I had to be really selective about what books I read now. Since I'm trying to work out more, I'm bringing stuff "to do" during the workouts. I usually do the bikes and the treadmill, and have to keep my mind occupied so I don't feel so much like I'm "working out" but just enjoying myself. I've found myself bringing four things with me: my Tazmanian Devil key with the chip to unlock the gym; a book, my iPod ear buds because they have TVs attached to each piece of equipment (except for weights, of course) and a bottle of water. I do look odd in there, with ear bugs on attached to a television that I listen to, but don't really watch because I am too busy reading what's going on to Stephanie Plum, and yet I can tell you who she's hunting as well as what Paula Deen prepared on her show.

I've only been working out for a few weeks now, and although I don't have a scale to track my progress per se, I am noticing a difference. I do tend to eat less, and I feel lighter in general. I've also learned a few things, the most important being not to watch Food Network while you're working out, and to learn to stretch more to increase flexibility.

Well, enough yammering on my part. Time to start working and writing!

Friday, January 16, 2009

Yes, Virginia, Chivarly ISN'T Dead!

I had an interesting encounter on the bus yesterday. Being my lazy self (that's what happens when I only get one day off in a week) I jumped on the absolutely last bus I could without having to drive to work. Needless to say, there were 20 people ahead of me in line already, and the bus looked already to capacity with other folks who couldn't shake off the humpday sleep and opted to come to work late. Wearily I ascended the stairs of the bus only to, surely enough, get stuck standing smack-dab in the middle of the bus.

As I sighed and began to load my purse and backpack into the overhead cargo, a man (probably 45-ish) stood up from his chair and insisted I take his seat! I wasn't sure if I should be shocked by this generosity, or appalled that he likely thought I was pregnant and need to seriously lose some weight! Either way, I was moved.

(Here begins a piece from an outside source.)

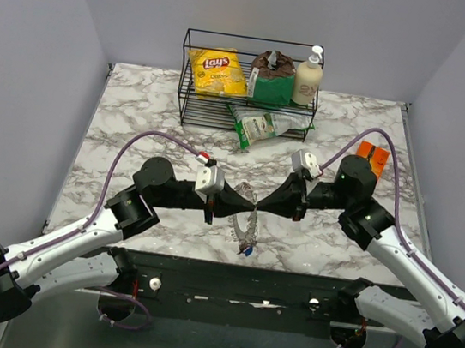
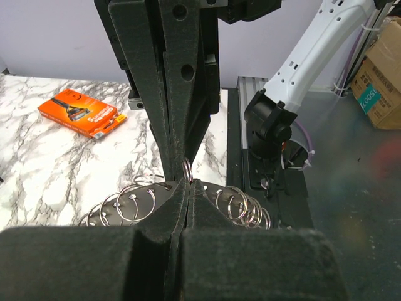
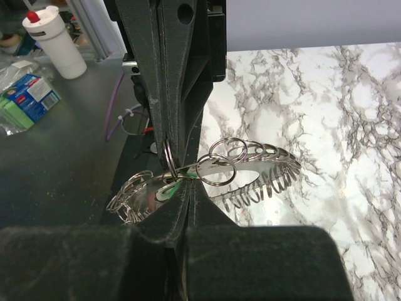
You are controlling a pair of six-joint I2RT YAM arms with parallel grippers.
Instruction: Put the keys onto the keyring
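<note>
Top external view, starting at the near edge: both arms rise from their bases and reach inward over the marble table [image 1: 136,117], meeting nose to nose just past its front edge. The left gripper [image 1: 244,200] and the right gripper [image 1: 268,202] are tip to tip. From that meeting point the keyring [image 1: 250,224] trails toward the near edge as a silvery coiled loop. At its low end sit the keys [image 1: 246,247] — a blue speck and a red one show, too small to say more.

In the left wrist view the left gripper's fingers [image 2: 164,207] are pressed flat together with no gap, and a turn of the ring's wire is nipped at their tips. Coils spread to either side, and the other gripper comes down from above onto the same spot.

In the right wrist view the right gripper's fingers are likewise closed on the wire. A green sliver sits at the pinch — I cannot tell whether it is gripped too. The coils fan out over the marble.

Farther back, an orange box [image 1: 372,157] lies flat beside the right arm's elbow. Beyond the grippers a green packet [image 1: 261,128] leans at the front of a black wire basket [image 1: 200,111]. The basket holds a yellow Lay's bag [image 1: 217,70], a brown-and-green bag [image 1: 272,80] and a cream pump bottle [image 1: 307,79].
</note>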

It reminded me of my dating days. Growing up ultra-lib, I never expected men to hold doors for me (to buildings or to cars) or any of the other subtleties of chivalry. You can ask my husband about racing him to the car so he couldn't open the door. And it wasn't just me that had this problem: I lost count of how many girls have raced my husband or any male to the car door so they don't open it.

It gave me inspiration, and an idea of sorts: What about a dating book, not on how to get a date, but how to ACT on the date? What are the do's and don'ts that I can pass on from my own insane dating experiences?

So that is the new project of mine: To write like no other. At least this time it's not fiction (which, btw, is still in the works).